Strasbourg, 25 September 1996 (RFE/RL) -- The Parliamentary Assembly of the Council of Europe has urged the organization to hold a second summit meeting next year at it headquarters in Strasbourg.
The assembly, a consultative but nonetheless highly influential body, says the summit is needed to define the council's future role in a rapidly changing Europe.
The council has admitted seven new member states since 1993, when it held its first summit meeting in Vienna. In a resolution passed yesterday by a large majority, the assembly stresses the council's pan-European ambitions. It notes that 15 of its 39 member states are from Central and Eastern Europe and the former Soviet Union. It also notes that six additional states from the area are associated with the Council and have applied for full membership.
The six with Special Guest Status at the Parliamentary Assembly are: Armenia, Azerbaijan, Belarus, Bosnia-Herzegovina, Croatia and Georgia. With their entry, the assembly says, "the process of enlargement of the Council of Europe would draw to a close." It noted, however, that rump Yugoslavia -- Serbia and Montenegro -- remains outside the council's framework.
In a report appended to the resolution, the assembly declares that the Council of Europe is still operating, in the report's words: "on the basis of a founding treaty clearly designed for another era." Yet, the report says, other multilateral organizations such as the 53-state OSCE (Organization for Security and Cooperation in Europe) and the 15-nation European Union have already adopted to what it called "the new Europe" by effecting institutional changes.
"It is high time to clearly define and decide at the highest political level the place and role of the Council of Europe in the European institutional landscape. Only heads of government and state can break persisting internal deadlocks and provide the political guidance and impetus necessary to adopt the Council to its changing environment," the report concludes.
The assembly says that, with the end of the council's expansion to the east now foreseeable, the organization should function as more than an agency for promoting democratic values, the rule of law and human rights, as its 1949 founding document prescribed.
"The council should also be a forum for political dialogue, treating difficult, conflict-ridden problems such as Cyprus and Chechnya," the assembly reported.
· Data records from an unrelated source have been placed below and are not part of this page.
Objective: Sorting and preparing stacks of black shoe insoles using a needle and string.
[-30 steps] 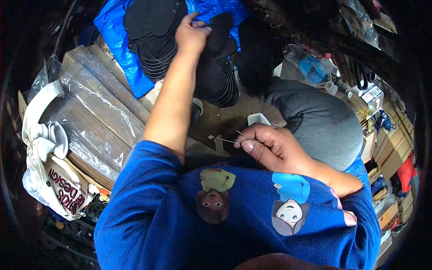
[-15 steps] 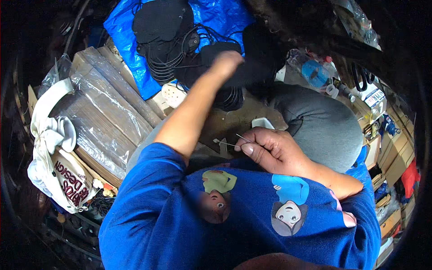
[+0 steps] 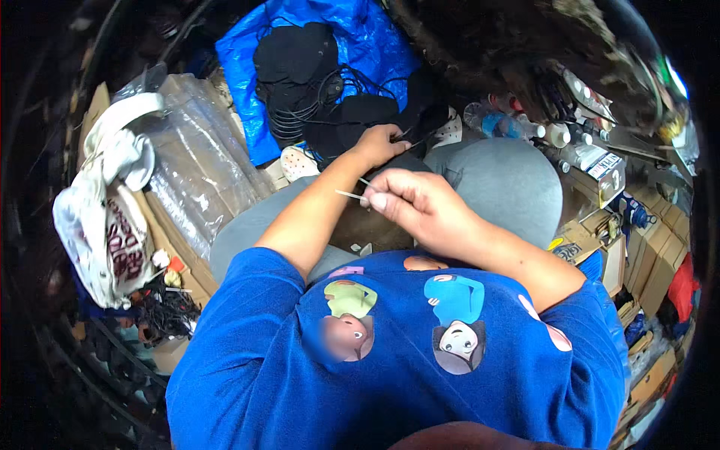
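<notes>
My left hand (image 3: 381, 146) is stretched out to the far middle, its fingers closed on the edge of a black, fabric-like piece (image 3: 409, 161) between my knees. Closer to my body, my right hand (image 3: 412, 201) pinches two thin pale prongs (image 3: 350, 195) between thumb and fingers. Their tips point left and are apart; whether they join inside the hand is hidden. Just beyond my left hand lie more flat black pieces (image 3: 296, 56) with thin black cords (image 3: 296, 124), heaped on a blue plastic sheet (image 3: 251, 139).
Plastic-wrapped cardboard (image 3: 191, 165) and a white cloth bag (image 3: 94, 240) stand at the left. My grey-clad knee (image 3: 510, 180) is at the right, with several bottles (image 3: 495, 124) and a small box (image 3: 602, 176) beyond it. A white perforated shoe (image 3: 298, 163) shows near the blue sheet.
My left hand has come a little nearer and its fingers have closed on black material. The right hand has moved up and left with the prongs. The whole view has shifted somewhat.
</notes>
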`<state>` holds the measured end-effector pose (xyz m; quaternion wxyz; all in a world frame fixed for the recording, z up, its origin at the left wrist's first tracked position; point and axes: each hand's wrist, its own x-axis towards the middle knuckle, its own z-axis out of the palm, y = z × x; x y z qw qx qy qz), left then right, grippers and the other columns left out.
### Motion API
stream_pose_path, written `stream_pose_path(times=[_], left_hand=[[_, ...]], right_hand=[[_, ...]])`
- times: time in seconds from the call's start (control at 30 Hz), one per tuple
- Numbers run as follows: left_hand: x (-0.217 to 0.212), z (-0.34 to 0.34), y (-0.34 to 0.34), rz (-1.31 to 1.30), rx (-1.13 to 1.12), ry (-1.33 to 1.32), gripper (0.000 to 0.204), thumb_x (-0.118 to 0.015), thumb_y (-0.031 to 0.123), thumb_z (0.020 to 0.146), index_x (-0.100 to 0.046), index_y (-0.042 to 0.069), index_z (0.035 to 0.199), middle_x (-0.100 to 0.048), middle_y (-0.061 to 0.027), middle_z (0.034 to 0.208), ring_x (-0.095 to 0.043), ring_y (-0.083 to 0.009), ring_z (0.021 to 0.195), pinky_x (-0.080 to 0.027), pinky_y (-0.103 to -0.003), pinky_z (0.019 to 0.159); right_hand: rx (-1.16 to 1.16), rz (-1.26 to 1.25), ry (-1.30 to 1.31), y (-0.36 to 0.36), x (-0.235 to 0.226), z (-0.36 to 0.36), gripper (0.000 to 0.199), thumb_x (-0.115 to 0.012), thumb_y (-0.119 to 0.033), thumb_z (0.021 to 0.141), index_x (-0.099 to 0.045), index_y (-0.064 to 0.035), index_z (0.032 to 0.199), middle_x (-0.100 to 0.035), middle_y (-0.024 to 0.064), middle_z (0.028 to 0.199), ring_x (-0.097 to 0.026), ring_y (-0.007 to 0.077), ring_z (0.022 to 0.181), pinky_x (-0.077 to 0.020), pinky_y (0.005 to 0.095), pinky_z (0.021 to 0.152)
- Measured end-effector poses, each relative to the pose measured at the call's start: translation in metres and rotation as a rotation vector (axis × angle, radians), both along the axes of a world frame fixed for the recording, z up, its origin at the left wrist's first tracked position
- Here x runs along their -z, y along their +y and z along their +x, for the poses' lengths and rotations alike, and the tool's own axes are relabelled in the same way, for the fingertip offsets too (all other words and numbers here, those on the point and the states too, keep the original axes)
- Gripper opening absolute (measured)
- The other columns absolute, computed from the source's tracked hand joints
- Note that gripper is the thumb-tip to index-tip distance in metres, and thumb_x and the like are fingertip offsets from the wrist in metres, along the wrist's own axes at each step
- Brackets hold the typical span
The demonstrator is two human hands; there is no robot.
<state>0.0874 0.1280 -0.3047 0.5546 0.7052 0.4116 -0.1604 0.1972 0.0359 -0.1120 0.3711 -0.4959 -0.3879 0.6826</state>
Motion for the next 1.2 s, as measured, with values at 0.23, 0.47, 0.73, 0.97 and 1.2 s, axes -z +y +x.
stream_pose_path(times=[0.23, 0.47, 0.73, 0.97, 1.2], left_hand=[[-0.072, -0.035, -0.004, 0.745, -0.209, -0.013, 0.038, -0.070, 0.018, 0.066, -0.062, 0.007, 0.102, -0.061, -0.0152, 0.095, -0.059, -0.0348, 0.090, -0.048, -0.041, 0.077], [-0.246, -0.087, -0.039, 1.196, 0.132, -0.091, 0.031, -0.066, 0.011, 0.072, -0.062, 0.013, 0.102, -0.058, -0.0074, 0.084, -0.058, -0.0281, 0.076, -0.045, -0.038, 0.067], [-0.303, -0.117, -0.131, 1.264, 0.587, -0.190, 0.028, -0.055, 0.007, 0.072, -0.063, 0.015, 0.098, -0.056, -0.0011, 0.079, -0.057, -0.0167, 0.071, -0.038, -0.031, 0.063], [-0.288, -0.120, -0.135, 1.215, 0.658, -0.164, 0.028, -0.053, 0.006, 0.072, -0.063, 0.015, 0.097, -0.056, -0.0018, 0.081, -0.057, -0.0169, 0.071, -0.039, -0.031, 0.066], [-0.287, -0.104, -0.127, 1.198, 0.680, -0.163, 0.030, -0.055, 0.006, 0.070, -0.062, 0.015, 0.098, -0.057, -0.0018, 0.081, -0.057, -0.0168, 0.072, -0.039, -0.032, 0.066]], right_hand=[[0.096, 0.232, -0.122, -0.012, 0.000, -0.009, 0.014, -0.051, -0.014, 0.091, -0.059, -0.0033, 0.092, -0.051, -0.0030, 0.074, -0.045, 0.0038, 0.064, -0.0396, 0.0214, 0.057], [0.603, 0.479, -0.138, -0.053, -0.067, 0.044, 0.015, -0.051, -0.016, 0.092, -0.060, -0.0044, 0.096, -0.054, -0.0028, 0.071, -0.046, 0.0043, 0.064, -0.0379, 0.0187, 0.058], [0.852, 0.298, -0.030, -0.126, -0.031, 0.129, 0.020, -0.049, -0.022, 0.093, -0.058, -0.0038, 0.097, -0.060, 0.0021, 0.075, -0.052, 0.0065, 0.065, -0.0407, 0.0204, 0.063], [0.826, 0.260, -0.026, -0.149, -0.010, 0.104, 0.019, -0.047, -0.020, 0.094, -0.057, -0.0038, 0.094, -0.064, 0.0094, 0.091, -0.058, 0.0125, 0.082, -0.0457, 0.0244, 0.075], [0.510, 0.523, -0.305, -0.140, -0.010, 0.088, 0.015, -0.048, -0.011, 0.093, -0.058, -0.0018, 0.098, -0.063, 0.0090, 0.107, -0.055, 0.0112, 0.099, -0.0401, 0.0222, 0.089]])
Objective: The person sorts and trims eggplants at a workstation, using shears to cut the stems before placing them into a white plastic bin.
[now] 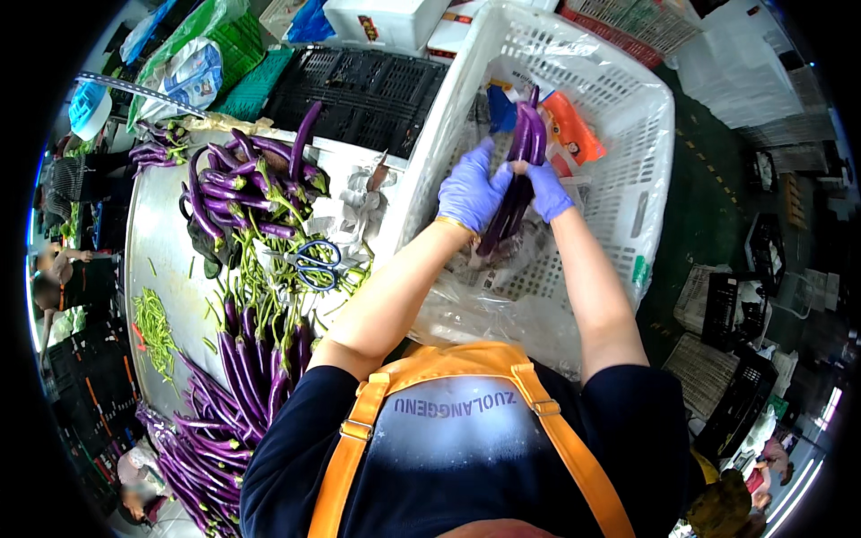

In addition, the assembly urges more systematic monitoring of commitments to democratic reform made by new member states, particularly former communist states, at the time of their admission.
If the council is to retain its credibility, as what British Liberal Democrat Sir Russell Johnston called yesterday "the conscience of Europe," then political monitoring must be expanded and linked to cooperation with, and assistance from, the council. In the assembly's blunt phrase: "If monitoring is to be effective, a system of sanctions must also be introduced."
To support this and other expanded council activities, the assembly calls for a substantial increase in the organization's budget. That budget now totals about $200 million a year and is derived mostly from member-state contributions. The assembly says that enlargement has created "pressing funding needs for aid and assistance programs as well as for increased staffing requirements."
The assembly proposes that the summit meeting to deal with these and other vital Council of Europe problems be held in the second half of 1997. That would mean, the assembly notes, that it would take place after already scheduled summits by the OSCE (December of this year) and by the 16-nation NATO alliance (late Spring or early Summer, 1997).
It would also mean that the summit would be held after the conclusion of the EU's current Inter-Governmental Conference (IGC). The IGC is expected to end by the middle of next year, and until then will surely preoccupy EU members who are all also council members. Finally, the date suggested means that the summit would take place during the French presidency of the Council of Europe, a tribute to the organization's host country.
The assembly's resolution now goes to the council's Committee of Ministers, its chief executive organ which, incidentally, the assembly proposes strengthening and renaming "Council of Ministers." It is there that the organization's member states will decide, probably early next year, on whether or not to endorse the assembly's proposal.
Council officials tell our correspondent that most new Eastern member states, as well as both France and Germany, strongly support the idea. But, the officials emphasize, decisions on such important matters within the Committee of Ministers are taken only by consensus. That means that all members will have to agree, which in turn suggests there will be some modifications in the assembly's proposals before the summit is officially scheduled.